» Exercise directions
Write out all the data below exactly.

** Opening Material supplied block **

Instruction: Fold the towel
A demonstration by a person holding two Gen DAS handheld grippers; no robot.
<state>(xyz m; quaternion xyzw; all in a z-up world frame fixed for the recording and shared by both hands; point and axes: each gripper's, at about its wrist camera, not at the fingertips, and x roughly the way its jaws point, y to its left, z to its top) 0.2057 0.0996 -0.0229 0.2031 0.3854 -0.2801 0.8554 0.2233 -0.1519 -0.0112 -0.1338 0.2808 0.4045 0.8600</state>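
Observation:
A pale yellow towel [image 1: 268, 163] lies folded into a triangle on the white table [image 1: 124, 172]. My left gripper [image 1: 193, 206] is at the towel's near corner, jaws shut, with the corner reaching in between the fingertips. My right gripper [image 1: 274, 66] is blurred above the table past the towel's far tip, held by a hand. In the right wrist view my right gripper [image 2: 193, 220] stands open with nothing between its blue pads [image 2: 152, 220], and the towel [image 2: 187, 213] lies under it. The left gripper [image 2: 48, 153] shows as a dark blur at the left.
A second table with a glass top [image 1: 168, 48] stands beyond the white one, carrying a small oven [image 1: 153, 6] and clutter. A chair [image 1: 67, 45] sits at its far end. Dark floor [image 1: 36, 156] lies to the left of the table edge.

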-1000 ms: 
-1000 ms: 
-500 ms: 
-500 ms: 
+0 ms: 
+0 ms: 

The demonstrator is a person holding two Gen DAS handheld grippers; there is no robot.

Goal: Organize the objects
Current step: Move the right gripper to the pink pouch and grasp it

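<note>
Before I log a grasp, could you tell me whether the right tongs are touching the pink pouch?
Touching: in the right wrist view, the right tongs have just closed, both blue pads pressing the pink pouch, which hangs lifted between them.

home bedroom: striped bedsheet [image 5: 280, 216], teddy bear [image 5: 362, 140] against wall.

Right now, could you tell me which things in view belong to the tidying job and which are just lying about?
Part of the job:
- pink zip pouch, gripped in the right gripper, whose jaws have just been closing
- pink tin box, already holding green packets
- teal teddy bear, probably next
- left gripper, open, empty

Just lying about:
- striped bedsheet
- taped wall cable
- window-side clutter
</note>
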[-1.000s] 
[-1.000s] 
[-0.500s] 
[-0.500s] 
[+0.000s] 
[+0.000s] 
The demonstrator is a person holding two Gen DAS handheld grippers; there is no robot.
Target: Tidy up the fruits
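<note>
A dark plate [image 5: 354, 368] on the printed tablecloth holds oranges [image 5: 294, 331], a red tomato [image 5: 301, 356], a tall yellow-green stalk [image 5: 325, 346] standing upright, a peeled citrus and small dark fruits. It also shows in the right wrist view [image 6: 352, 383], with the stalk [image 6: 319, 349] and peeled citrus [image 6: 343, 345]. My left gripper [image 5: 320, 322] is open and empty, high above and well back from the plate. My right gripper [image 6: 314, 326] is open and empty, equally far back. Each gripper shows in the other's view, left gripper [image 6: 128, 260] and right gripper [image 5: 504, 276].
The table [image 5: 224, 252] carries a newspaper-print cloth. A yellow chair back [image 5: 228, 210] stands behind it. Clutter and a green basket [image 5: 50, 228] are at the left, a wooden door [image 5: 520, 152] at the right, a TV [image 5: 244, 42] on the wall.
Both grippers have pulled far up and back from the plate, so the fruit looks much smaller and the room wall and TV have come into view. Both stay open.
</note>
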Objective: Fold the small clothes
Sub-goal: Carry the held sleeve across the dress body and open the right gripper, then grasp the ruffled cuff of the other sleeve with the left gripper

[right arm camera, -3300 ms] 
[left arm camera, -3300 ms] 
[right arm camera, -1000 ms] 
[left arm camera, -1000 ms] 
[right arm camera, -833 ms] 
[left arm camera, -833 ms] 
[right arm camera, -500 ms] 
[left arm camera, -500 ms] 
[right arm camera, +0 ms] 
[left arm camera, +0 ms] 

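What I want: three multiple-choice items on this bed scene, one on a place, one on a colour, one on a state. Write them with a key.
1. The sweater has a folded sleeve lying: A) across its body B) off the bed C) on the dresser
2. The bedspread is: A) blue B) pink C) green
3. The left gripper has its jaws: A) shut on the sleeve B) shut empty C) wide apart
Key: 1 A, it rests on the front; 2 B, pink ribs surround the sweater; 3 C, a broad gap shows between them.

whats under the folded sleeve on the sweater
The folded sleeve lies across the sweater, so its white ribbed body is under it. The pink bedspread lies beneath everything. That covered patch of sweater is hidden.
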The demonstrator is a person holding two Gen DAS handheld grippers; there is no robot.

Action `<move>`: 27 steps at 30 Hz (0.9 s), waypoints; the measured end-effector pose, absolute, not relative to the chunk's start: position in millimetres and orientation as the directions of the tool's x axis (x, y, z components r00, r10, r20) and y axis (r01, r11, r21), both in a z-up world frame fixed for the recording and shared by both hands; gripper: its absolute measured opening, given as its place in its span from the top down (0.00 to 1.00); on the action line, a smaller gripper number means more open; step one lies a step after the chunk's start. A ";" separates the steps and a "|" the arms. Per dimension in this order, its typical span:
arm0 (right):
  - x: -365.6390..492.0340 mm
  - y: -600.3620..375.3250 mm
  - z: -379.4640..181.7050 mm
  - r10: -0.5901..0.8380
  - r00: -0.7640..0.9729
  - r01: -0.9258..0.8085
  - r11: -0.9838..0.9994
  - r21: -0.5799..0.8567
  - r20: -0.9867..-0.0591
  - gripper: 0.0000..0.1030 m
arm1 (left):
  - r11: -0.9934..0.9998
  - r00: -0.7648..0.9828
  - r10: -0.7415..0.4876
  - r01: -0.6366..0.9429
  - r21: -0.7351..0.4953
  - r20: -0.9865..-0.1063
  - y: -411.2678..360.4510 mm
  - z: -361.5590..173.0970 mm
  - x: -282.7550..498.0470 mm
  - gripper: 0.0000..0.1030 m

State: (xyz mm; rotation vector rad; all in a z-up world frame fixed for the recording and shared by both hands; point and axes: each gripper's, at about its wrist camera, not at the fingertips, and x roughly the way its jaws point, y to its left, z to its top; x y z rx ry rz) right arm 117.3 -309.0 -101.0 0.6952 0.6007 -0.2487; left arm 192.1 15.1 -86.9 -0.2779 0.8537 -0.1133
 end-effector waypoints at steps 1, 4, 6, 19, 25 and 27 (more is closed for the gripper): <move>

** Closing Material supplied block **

» Answer section
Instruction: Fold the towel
A demonstration by a person holding two Gen DAS handheld grippers; no robot.
<state>(xyz m; quaternion xyzw; all in a z-up world frame fixed for the recording and shared by both hands; point and axes: each gripper's, at about its wrist camera, not at the fingertips, and x roughly the way its jaws point, y to its left, z to its top) 0.2057 0.0996 -0.0229 0.2031 0.3854 -0.2801 0.8554 0.2233 -0.1519 -0.0112 -0.1338 0.2808 0.4045 0.8600</state>
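Observation:
A pale yellow towel [image 1: 268, 163] lies folded into a triangle on the white table [image 1: 124, 172]. My left gripper [image 1: 193, 206] is at the towel's near corner, jaws shut, with the corner reaching in between the fingertips. My right gripper [image 1: 274, 66] is blurred above the table past the towel's far tip, held by a hand. In the right wrist view my right gripper [image 2: 193, 220] stands open with nothing between its blue pads [image 2: 152, 220], and the towel [image 2: 187, 213] lies under it. The left gripper [image 2: 48, 153] shows as a dark blur at the left.
A second table with a glass top [image 1: 168, 48] stands beyond the white one, carrying a small oven [image 1: 153, 6] and clutter. A chair [image 1: 67, 45] sits at its far end. Dark floor [image 1: 36, 156] lies to the left of the table edge.
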
-1000 ms: 
-1000 ms: 
-500 ms: 
-500 ms: 
+0 ms: 
+0 ms: 

The demonstrator is a person holding two Gen DAS handheld grippers; there is no robot.

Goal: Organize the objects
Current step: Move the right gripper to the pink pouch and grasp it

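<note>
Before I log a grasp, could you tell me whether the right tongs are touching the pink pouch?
Touching: in the right wrist view, the right tongs have just closed, both blue pads pressing the pink pouch, which hangs lifted between them.

home bedroom: striped bedsheet [image 5: 280, 216], teddy bear [image 5: 362, 140] against wall.

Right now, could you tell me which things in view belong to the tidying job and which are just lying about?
Part of the job:
- pink zip pouch, gripped in the right gripper, whose jaws have just been closing
- pink tin box, already holding green packets
- teal teddy bear, probably next
- left gripper, open, empty

Just lying about:
- striped bedsheet
- taped wall cable
- window-side clutter
</note>
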[-1.000s] 
[-1.000s] 
[-0.500s] 
[-0.500s] 
[+0.000s] 
[+0.000s] 
The demonstrator is a person holding two Gen DAS handheld grippers; there is no robot.
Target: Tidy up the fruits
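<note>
A dark plate [image 5: 354, 368] on the printed tablecloth holds oranges [image 5: 294, 331], a red tomato [image 5: 301, 356], a tall yellow-green stalk [image 5: 325, 346] standing upright, a peeled citrus and small dark fruits. It also shows in the right wrist view [image 6: 352, 383], with the stalk [image 6: 319, 349] and peeled citrus [image 6: 343, 345]. My left gripper [image 5: 320, 322] is open and empty, high above and well back from the plate. My right gripper [image 6: 314, 326] is open and empty, equally far back. Each gripper shows in the other's view, left gripper [image 6: 128, 260] and right gripper [image 5: 504, 276].
The table [image 5: 224, 252] carries a newspaper-print cloth. A yellow chair back [image 5: 228, 210] stands behind it. Clutter and a green basket [image 5: 50, 228] are at the left, a wooden door [image 5: 520, 152] at the right, a TV [image 5: 244, 42] on the wall.
Both grippers have pulled far up and back from the plate, so the fruit looks much smaller and the room wall and TV have come into view. Both stay open.
</note>
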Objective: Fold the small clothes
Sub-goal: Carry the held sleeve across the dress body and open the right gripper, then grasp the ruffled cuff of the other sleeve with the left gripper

[right arm camera, -3300 ms] 
[left arm camera, -3300 ms] 
[right arm camera, -1000 ms] 
[left arm camera, -1000 ms] 
[right arm camera, -833 ms] 
[left arm camera, -833 ms] 
[right arm camera, -500 ms] 
[left arm camera, -500 ms] 
[right arm camera, +0 ms] 
[left arm camera, +0 ms] 

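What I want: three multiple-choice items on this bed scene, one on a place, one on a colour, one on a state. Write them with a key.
1. The sweater has a folded sleeve lying: A) across its body B) off the bed C) on the dresser
2. The bedspread is: A) blue B) pink C) green
3. The left gripper has its jaws: A) shut on the sleeve B) shut empty C) wide apart
Key: 1 A, it rests on the front; 2 B, pink ribs surround the sweater; 3 C, a broad gap shows between them.

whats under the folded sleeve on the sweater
The folded sleeve lies across the sweater, so its white ribbed body is under it. The pink bedspread lies beneath everything. That covered patch of sweater is hidden.
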The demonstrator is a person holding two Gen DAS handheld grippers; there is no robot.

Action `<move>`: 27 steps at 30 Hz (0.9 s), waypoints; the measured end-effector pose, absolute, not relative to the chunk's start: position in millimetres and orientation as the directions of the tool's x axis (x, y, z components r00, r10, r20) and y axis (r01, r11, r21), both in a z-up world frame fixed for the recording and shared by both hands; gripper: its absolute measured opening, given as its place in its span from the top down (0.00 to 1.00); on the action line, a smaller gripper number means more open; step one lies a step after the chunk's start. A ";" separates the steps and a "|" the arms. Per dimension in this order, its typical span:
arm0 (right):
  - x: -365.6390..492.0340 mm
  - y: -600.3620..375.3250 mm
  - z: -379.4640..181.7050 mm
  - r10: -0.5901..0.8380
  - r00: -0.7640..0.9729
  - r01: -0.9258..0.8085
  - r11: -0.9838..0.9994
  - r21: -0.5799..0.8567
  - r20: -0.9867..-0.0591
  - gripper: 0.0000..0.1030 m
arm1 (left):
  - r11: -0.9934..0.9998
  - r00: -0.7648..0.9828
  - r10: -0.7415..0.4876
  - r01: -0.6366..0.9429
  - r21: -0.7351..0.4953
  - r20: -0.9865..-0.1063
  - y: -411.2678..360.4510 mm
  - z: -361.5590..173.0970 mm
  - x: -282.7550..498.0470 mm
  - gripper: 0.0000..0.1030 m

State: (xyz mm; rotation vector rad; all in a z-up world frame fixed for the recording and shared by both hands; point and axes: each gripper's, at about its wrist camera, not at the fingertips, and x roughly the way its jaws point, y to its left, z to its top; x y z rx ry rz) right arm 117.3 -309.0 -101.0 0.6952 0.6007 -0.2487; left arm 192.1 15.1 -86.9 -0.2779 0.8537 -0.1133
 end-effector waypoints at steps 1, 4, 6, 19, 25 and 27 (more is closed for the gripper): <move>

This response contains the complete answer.